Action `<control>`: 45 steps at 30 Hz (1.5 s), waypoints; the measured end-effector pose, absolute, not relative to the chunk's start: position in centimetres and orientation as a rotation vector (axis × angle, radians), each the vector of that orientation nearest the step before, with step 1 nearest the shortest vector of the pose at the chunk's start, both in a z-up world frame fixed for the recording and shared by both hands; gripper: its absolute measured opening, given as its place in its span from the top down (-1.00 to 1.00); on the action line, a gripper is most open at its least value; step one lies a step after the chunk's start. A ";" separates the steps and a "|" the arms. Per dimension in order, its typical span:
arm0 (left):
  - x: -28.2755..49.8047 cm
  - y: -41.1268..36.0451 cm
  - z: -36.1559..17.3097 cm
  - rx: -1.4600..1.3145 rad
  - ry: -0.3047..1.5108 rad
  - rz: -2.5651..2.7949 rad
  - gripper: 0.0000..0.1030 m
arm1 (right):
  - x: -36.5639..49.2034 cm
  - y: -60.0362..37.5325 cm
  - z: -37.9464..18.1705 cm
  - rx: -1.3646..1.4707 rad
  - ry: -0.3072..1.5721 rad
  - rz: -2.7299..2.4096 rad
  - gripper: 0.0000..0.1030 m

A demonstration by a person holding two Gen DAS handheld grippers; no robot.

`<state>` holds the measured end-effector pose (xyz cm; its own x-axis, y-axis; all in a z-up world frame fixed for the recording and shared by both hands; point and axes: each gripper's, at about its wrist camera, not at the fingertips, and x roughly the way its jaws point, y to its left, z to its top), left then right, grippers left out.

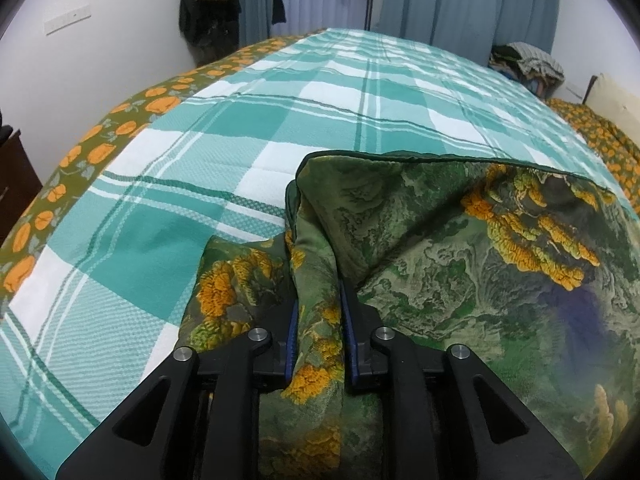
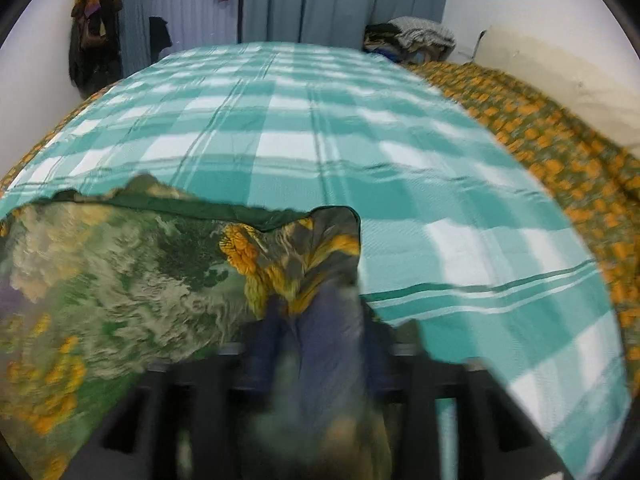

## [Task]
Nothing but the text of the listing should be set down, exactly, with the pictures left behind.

## [Finished exercise]
Action `<control>`: 45 steps at 30 Hz (1.5 s), waypoints; the measured end-effector pose, absolute, not relative to the chunk's start: position in centimetres and orientation as a rotation vector (axis × angle, radians), each the vector of that orientation nearest the step before, with step 1 nearest the shortest vector of the pose at the chunk's start, both in a z-up world frame fixed for the recording and shared by both hands; gripper: its absolute measured opening, given as its place in its span from the top down (-1.00 to 1.00); on the action line, a gripper is most open at its least value; step one lies a step after the chunk's start. A ";" separates the steps and a "|" the arms. Per dimension in order, its typical span:
arm0 (left):
  - x: -28.2755..49.8047 cm
  - y: -41.1268..36.0451 cm
  - z: -36.1559..17.3097 cm
  - rx: -1.4600..1.3145 rad
  - ry: -0.3047..1.5108 rad
  - rz: -2.5651..2.7949 rad
  - gripper: 0.0000..0.1030 m
arm1 (right):
  - x: -36.5639..49.2034 cm
  - y: -60.0362..37.5325 cm
  - z: -37.9464..18.1705 cm
  - rx: -1.3646..1.4707 rad
  - ry: -0.3072..1.5721 rad
  - rz: -2.7299..2.4096 rad
  - gripper: 0.0000..0.1030 m

A demonstration by a person holding two Gen DAS handheld grippers; no robot.

`<state>` holds the measured end-effector pose (xyz cm; its own x-axis, y-axis; all in a z-up world frame fixed for the recording and shared by both hands; point and axes: each gripper's, at about its wrist camera, not at the fingertips, and x roughly the way its jaws point, y to its left, z to its top), left then right, grippers left out.

This exercise has now been fully answered.